* _TASK DETAILS_
Quote exactly and only this range of lines in the data below: the line that holds "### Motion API" to the line that holds "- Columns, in", both included.

* _RECORDS SHOWN_

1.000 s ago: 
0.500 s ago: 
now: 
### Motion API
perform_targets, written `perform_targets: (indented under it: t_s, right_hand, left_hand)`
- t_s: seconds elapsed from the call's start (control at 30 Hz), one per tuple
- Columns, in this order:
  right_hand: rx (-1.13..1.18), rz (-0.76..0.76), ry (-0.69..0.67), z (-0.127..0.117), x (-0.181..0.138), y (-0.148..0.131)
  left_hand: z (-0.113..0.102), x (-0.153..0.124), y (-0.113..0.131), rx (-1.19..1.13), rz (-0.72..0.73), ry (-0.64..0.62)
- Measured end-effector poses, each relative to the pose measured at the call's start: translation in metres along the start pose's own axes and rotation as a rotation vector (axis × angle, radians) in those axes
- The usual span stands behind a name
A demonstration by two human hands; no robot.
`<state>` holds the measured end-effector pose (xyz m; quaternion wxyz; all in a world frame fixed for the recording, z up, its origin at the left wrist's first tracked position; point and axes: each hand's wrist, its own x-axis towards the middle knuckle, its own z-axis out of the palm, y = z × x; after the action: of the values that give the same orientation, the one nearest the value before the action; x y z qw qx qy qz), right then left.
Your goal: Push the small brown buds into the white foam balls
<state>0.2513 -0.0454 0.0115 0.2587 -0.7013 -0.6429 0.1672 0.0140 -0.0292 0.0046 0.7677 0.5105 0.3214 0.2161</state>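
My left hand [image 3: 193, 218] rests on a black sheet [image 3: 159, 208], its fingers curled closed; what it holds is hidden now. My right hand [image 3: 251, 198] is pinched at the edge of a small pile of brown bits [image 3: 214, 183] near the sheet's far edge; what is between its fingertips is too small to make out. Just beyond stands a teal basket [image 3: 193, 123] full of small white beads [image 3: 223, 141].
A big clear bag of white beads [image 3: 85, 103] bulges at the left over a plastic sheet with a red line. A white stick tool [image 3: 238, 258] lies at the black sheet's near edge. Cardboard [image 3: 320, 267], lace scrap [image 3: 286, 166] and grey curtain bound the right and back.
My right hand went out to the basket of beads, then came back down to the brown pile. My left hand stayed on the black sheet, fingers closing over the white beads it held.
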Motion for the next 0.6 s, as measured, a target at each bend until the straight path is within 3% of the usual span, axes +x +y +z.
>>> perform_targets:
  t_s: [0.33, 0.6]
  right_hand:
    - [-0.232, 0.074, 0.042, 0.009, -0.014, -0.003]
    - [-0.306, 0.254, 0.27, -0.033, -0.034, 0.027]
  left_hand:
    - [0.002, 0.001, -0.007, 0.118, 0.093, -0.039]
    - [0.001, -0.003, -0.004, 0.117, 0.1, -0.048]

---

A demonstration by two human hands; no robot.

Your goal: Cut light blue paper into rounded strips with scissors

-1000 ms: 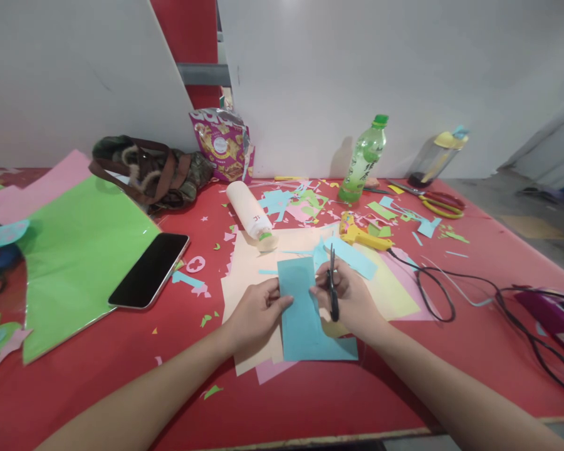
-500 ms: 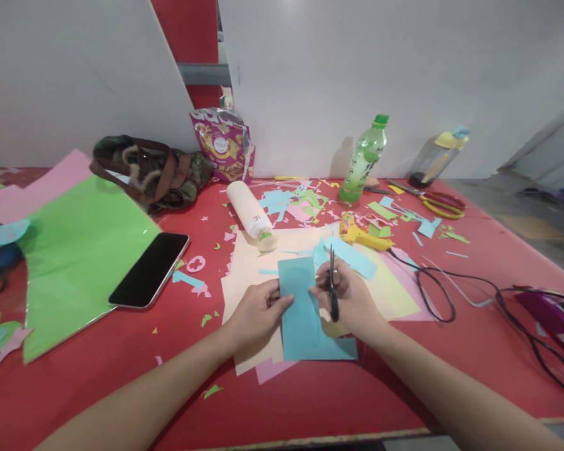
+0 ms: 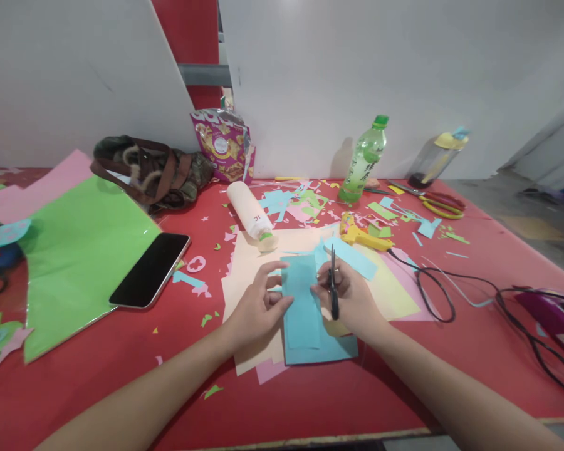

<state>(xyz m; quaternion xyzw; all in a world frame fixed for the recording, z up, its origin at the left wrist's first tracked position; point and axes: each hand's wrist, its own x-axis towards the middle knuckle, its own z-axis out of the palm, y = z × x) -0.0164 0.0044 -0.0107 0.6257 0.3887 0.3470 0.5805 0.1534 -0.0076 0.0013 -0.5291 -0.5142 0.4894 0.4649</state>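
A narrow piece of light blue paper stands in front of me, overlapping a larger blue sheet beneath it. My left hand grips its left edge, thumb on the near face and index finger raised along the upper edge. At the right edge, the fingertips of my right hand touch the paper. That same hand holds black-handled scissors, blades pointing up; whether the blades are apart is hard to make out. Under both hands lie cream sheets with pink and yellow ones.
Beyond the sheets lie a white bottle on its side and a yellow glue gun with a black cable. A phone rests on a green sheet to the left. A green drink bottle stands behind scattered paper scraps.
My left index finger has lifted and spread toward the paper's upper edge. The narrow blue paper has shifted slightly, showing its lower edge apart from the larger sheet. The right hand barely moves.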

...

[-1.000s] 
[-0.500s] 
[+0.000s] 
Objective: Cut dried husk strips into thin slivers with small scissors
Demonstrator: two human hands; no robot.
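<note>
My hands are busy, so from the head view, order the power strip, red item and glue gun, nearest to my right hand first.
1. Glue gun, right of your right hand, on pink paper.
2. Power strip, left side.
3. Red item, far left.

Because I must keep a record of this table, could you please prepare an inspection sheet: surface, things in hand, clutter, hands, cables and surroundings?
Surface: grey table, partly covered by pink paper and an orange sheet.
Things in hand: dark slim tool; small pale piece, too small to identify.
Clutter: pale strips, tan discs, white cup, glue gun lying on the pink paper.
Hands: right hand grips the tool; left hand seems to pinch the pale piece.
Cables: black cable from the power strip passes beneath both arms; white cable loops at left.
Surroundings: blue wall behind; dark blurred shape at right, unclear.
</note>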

* _RESULT_
### Motion API
perform_targets, written `perform_targets: (indented under it: t_s, right_hand, left_hand)`
- t_s: seconds elapsed from the call's start (control at 30 Hz), one per tuple
- Columns, in this order:

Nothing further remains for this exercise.